[Exclusive] Writer of 'Leatherface' Talks Connections to Previous 'Chainsaw' Films - Bloody Disgusting
Connect with us


[Exclusive] Writer of ‘Leatherface’ Talks Connections to Previous ‘Chainsaw’ Films



Leatherface Texas Chainsaw Massacre

The Hitchhiker (aka Nubbins Sawyer) will appear in the new prequel!

As you’re probably aware by now, the Julien Maury and Alexandre Bustillo-directed Leatherface, a prequel to Tobe Hooper’s Texas Chain Saw Massacre, is complete and ready for release; unfortunately, it seems that Lionsgate has cold feet about, well, actually releasing it. And that’s why we launched the #WeWantLeatherface campaign over on Twitter this past weekend.

The goal? To show Lionsgate that we want to see the movie. To hopefully lessen their fears about releasing it. We encourage you to use the hashtag and spread the word.

One of the main supporters of the campaign is our friend Seth M. Sherwood, who wrote the script for Leatherface. We wanted to work together on getting the word out there about the hashtag and its goal, and that led to a conversation about the film itself. As Sherwood explained to us, he set out to pay tribute to all the films in the Chainsaw franchise with Leatherface (as we exclusively reported just last week, we will meet Ted Hardesty, the father of Sally and Franklin), which leads into Hooper’s original classic and explores the masked maniac’s origin story.

Sherwood told us:

When I was writing Leatherface, I tried really hard to make it feel like part of the franchise on the whole— which is actually not easy when you consider continuity was pretty loose between the original trilogy and two remakes that followed it. Chainsaw films aren’t exactly a perfectly shared universe, but at the same time, they are all undeniably Chainsaw at their heart. To tap into that I tried to pay subtle homage to all the films in some way; I wanted to tap into some of the key ideas and tropes so that it would feel familiar, but at the same time, go in a different direction.

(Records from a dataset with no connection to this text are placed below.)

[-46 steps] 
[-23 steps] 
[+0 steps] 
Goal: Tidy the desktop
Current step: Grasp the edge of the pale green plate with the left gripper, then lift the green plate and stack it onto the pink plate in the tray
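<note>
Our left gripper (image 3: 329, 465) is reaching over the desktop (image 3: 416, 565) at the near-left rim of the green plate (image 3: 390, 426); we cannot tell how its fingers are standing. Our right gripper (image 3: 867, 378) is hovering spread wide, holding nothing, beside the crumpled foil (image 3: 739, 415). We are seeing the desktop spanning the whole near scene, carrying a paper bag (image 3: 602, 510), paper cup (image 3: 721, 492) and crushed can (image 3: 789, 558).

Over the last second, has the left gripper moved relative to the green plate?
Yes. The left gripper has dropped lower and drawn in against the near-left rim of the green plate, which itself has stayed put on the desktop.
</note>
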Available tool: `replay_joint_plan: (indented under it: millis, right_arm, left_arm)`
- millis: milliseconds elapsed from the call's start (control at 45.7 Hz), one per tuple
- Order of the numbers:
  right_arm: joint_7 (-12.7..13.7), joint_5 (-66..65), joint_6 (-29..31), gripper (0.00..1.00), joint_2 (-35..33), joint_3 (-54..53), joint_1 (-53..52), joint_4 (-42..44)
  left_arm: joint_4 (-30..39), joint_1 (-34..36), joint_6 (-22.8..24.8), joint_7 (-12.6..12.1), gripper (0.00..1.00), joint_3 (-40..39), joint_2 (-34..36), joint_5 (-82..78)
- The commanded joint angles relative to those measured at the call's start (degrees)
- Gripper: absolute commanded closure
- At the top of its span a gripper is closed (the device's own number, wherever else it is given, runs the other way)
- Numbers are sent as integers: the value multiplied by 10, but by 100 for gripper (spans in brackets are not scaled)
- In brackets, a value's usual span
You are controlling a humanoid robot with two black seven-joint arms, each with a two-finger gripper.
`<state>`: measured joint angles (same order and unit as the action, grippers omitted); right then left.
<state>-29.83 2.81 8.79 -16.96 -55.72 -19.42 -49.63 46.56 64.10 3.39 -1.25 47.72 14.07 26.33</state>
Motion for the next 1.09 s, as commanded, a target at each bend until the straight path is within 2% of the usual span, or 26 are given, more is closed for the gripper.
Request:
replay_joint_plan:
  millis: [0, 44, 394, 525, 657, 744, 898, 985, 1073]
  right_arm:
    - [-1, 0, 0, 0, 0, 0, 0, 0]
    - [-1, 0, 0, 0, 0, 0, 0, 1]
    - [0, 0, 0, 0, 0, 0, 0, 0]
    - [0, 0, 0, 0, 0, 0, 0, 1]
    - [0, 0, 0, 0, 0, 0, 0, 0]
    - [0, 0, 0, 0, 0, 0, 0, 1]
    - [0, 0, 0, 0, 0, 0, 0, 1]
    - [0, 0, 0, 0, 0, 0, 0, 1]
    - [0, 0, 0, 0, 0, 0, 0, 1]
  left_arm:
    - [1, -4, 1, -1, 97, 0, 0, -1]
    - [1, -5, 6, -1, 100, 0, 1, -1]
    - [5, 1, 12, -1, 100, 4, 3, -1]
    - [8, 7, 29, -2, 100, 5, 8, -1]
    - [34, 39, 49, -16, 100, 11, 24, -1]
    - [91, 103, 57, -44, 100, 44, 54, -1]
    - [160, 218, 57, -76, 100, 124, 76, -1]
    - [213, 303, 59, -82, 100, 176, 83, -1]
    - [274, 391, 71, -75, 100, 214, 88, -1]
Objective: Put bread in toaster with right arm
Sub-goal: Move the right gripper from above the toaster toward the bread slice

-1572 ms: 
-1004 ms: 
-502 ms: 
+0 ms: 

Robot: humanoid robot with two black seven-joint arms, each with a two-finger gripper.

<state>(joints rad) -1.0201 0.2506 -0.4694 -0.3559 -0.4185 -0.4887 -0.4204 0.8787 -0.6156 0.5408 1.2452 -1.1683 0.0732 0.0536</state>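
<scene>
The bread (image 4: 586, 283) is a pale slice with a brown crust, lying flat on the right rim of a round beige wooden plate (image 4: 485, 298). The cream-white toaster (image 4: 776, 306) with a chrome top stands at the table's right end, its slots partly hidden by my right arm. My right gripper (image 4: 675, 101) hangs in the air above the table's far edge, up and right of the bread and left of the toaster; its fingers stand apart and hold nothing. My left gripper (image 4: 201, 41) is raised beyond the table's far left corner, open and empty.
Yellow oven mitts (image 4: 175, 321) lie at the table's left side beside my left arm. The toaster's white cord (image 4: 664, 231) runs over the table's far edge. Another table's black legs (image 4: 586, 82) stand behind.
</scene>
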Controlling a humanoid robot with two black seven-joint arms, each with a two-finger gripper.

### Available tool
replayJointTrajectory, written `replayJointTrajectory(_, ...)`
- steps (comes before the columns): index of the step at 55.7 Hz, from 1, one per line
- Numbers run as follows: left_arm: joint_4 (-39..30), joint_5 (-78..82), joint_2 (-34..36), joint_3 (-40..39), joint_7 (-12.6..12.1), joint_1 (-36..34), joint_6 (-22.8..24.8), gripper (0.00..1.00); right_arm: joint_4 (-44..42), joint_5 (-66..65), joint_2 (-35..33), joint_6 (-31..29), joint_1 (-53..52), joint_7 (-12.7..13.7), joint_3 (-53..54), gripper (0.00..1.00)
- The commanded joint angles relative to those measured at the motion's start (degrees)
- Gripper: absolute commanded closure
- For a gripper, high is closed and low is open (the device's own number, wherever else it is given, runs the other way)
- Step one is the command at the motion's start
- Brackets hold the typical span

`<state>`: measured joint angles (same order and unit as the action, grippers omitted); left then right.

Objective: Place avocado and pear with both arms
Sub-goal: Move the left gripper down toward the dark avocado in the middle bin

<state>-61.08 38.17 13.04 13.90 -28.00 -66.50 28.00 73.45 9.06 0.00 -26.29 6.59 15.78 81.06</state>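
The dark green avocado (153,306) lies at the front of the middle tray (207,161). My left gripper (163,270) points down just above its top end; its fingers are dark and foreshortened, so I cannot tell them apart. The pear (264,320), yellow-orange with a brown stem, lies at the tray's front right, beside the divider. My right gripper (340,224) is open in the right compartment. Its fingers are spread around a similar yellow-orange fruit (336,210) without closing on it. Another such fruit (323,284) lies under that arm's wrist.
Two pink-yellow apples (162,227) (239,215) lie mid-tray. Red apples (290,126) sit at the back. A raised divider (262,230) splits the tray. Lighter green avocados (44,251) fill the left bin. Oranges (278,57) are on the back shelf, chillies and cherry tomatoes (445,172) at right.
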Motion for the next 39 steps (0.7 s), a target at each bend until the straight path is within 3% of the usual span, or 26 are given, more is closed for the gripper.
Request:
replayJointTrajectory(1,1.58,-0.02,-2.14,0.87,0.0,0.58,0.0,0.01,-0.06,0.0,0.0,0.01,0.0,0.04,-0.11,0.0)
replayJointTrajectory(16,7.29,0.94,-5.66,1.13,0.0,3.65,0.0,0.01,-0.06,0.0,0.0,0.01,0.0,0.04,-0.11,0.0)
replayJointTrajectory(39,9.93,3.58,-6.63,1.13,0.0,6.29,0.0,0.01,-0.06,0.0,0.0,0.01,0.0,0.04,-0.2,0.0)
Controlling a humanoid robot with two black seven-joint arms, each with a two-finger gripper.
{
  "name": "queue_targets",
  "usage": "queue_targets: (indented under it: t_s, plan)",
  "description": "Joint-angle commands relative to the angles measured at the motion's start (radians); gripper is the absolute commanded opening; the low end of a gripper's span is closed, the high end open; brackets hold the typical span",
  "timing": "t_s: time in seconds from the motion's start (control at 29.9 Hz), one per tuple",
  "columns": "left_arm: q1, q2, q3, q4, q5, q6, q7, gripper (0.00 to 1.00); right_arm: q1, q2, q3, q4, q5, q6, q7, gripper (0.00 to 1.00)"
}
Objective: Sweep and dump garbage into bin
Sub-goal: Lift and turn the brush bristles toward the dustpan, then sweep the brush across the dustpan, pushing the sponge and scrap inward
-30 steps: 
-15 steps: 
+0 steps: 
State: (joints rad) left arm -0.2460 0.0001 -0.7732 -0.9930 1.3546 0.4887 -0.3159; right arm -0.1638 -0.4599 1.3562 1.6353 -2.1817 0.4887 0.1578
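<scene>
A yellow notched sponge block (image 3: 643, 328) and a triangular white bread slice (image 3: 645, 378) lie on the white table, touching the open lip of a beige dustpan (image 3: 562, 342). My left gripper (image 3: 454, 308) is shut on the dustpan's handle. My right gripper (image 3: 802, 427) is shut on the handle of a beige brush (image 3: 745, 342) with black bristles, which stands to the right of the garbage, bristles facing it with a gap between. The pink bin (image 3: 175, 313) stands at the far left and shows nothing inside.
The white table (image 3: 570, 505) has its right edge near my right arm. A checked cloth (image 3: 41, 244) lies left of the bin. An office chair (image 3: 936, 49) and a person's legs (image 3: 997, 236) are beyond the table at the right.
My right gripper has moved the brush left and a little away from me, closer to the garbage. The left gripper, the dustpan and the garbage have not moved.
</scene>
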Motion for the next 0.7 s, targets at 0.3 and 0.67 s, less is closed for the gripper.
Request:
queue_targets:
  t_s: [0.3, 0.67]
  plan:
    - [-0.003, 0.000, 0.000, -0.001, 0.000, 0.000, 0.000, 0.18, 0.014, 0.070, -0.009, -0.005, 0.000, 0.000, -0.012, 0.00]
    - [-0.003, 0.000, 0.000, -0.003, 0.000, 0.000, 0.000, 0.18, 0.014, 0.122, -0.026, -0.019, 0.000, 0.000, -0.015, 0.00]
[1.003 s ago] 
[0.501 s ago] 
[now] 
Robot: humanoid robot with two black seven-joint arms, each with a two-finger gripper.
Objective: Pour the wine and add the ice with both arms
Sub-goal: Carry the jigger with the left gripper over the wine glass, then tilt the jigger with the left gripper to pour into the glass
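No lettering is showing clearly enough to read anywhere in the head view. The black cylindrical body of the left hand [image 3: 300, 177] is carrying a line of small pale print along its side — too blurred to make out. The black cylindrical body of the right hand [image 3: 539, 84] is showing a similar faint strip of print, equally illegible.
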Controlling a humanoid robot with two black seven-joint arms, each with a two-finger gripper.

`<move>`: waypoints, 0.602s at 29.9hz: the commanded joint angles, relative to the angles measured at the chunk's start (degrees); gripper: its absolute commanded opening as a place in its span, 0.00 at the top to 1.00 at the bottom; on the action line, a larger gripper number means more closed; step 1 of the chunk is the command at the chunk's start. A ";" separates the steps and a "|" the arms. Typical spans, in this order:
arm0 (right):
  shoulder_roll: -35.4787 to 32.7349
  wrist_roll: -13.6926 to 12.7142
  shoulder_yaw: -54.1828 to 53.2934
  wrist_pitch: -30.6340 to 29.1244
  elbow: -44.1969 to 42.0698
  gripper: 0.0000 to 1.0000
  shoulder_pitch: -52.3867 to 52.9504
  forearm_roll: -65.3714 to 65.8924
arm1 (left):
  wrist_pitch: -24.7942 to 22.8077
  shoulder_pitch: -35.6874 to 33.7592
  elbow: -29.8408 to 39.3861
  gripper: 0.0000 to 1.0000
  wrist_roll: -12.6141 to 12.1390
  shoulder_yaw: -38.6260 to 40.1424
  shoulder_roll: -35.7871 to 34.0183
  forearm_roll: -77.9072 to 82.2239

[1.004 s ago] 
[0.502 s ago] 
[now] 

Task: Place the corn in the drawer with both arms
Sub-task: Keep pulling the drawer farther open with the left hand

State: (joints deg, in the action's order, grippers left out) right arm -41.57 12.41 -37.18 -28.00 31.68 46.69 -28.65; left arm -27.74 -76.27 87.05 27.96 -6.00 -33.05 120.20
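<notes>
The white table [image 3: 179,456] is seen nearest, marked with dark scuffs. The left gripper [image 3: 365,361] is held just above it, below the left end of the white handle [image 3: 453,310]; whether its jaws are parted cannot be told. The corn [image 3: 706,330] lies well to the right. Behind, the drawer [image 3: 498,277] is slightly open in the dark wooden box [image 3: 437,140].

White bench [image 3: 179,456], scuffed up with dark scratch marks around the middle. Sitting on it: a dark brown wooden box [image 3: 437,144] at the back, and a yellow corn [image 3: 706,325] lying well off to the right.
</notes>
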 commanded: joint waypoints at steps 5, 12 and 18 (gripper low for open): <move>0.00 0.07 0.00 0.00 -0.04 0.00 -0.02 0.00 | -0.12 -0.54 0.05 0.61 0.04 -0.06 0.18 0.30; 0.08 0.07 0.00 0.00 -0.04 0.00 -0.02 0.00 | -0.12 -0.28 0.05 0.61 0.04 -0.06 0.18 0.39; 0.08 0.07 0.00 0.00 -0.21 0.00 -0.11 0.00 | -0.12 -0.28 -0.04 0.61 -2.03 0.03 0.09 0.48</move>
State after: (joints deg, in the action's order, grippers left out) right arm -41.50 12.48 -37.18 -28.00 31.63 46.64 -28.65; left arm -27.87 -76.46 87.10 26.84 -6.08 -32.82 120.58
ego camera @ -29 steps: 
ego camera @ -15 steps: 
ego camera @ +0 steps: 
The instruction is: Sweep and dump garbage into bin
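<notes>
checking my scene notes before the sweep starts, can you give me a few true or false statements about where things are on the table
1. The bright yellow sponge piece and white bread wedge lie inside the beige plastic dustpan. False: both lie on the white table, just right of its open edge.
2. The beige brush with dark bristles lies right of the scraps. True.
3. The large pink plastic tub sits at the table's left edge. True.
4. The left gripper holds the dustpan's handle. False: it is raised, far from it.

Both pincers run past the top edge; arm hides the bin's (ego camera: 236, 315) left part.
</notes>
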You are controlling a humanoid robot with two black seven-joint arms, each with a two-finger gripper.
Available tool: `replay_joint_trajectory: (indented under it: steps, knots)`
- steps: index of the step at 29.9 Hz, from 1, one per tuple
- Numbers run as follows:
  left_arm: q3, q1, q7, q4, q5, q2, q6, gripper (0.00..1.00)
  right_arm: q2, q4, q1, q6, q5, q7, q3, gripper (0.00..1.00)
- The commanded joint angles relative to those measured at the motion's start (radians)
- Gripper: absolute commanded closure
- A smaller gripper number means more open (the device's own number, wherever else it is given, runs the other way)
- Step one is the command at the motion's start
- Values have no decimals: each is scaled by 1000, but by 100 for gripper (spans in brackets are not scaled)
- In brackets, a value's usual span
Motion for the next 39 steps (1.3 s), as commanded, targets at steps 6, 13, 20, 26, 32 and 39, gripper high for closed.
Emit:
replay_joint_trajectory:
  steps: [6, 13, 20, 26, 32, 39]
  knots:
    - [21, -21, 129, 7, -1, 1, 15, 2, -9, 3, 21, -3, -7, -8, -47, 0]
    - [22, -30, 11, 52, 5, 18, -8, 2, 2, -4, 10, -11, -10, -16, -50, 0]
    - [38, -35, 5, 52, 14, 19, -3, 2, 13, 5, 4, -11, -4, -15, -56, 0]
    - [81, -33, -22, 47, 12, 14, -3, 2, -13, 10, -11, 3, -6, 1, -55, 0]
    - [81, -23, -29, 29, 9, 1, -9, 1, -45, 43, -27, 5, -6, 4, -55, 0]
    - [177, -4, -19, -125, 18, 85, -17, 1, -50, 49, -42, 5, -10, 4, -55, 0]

He dug deep into some of the in-tribute plot elements:

Tying to the original was the easiest— in terms of continuity I needed to dovetail my story in that general direction. My take on Leatherface was inspired directly by how Tobe and Gunnar described his mindset (or lack thereof). The Sawyer Farm is a key location. These connections were more literal.

From Chainsaw 2 I borrowed a few things. Obviously, the character names. Drayton, Nubbins, the Sawyer surname— were all discovered in the sequel. Mainly though, the idea of a corrupt, mentally unstable Texas Ranger on a vendetta against the Sawyers gave birth to Hartman, the real villain of my story. Like Lefty, he’s out for revenge against the Sawyers over something they did to his family. The character Clarice started as a pretty clear Chop Top homage, though along the way we decided to develop her into being more original. That said, when you see her, you can see a little of that DNA in there.

The original Leatherface, Chainsaw 3, took the idea of the backwoods isolation of the original and exploded it tenfold. I always think of the locations of this film— the scrub brush filled badlands and remote roadside outposts as feeling like another world— a dark fairy tale land in some way. To be reminded, no, we’re just lost in Texas, is awesome. I filled my story with similar locations to hopefully capture a similar vibe.

Sherwood also revealed an interesting connection to Texas Chainsaw 3D:

While I didn’t find any thematic inspiration from 3D, this is from the same team, so we decided early on that we needed some ties. Those come mainly from using names to establish a little continuity. The corrupt Mayor in 3D is the son of Stephen Dorff’s character. The cameo by Marilyn Burns as Sawyer matriarch Verna is the character played now by Lili Taylor.

For obvious reasons, Sherwood explained that the film will not tie into the remake or its prequel, both of which he intentionally “steered well away from so as not to seem similar.”

In Leatherface, he added, we will find out how Leatherface became a hulking mute:

Leatherface is very much about identity. Gunnar Hansen said that Leatherface was devoid of identity beyond doing what his family told him, or what his mask might define. Instead of starting Jed Sawyer as a gibbering simpleton, I was more interested in taking somebody that could almost pass as normal and then explore how they could be reduced to nothing. Leatherface doesn’t know who he is, he doesn’t remember his family— but the saw becomes integral to restoring that… because the saw IS family!

The current incarnation of Leatherface is rated R “for strong bloody violence, disturbing images, language and some sexuality/nudity.

In Leatherface, Jessica Madsen plays one of four inmates (Sam Coleman, Sam Strike, James Bloor) who escape from a mental hospital. One of them becomes the title character and iconic slasher. The quartet kidnap a young nurse (played by Vanessa Grasse) and take her on a road trip from hell. Along the way, they are pursued by an equally deranged lawman (Stephen Dorff) out for revenge. The Conjuring‘s Lili Taylor plays Mother Sawyer.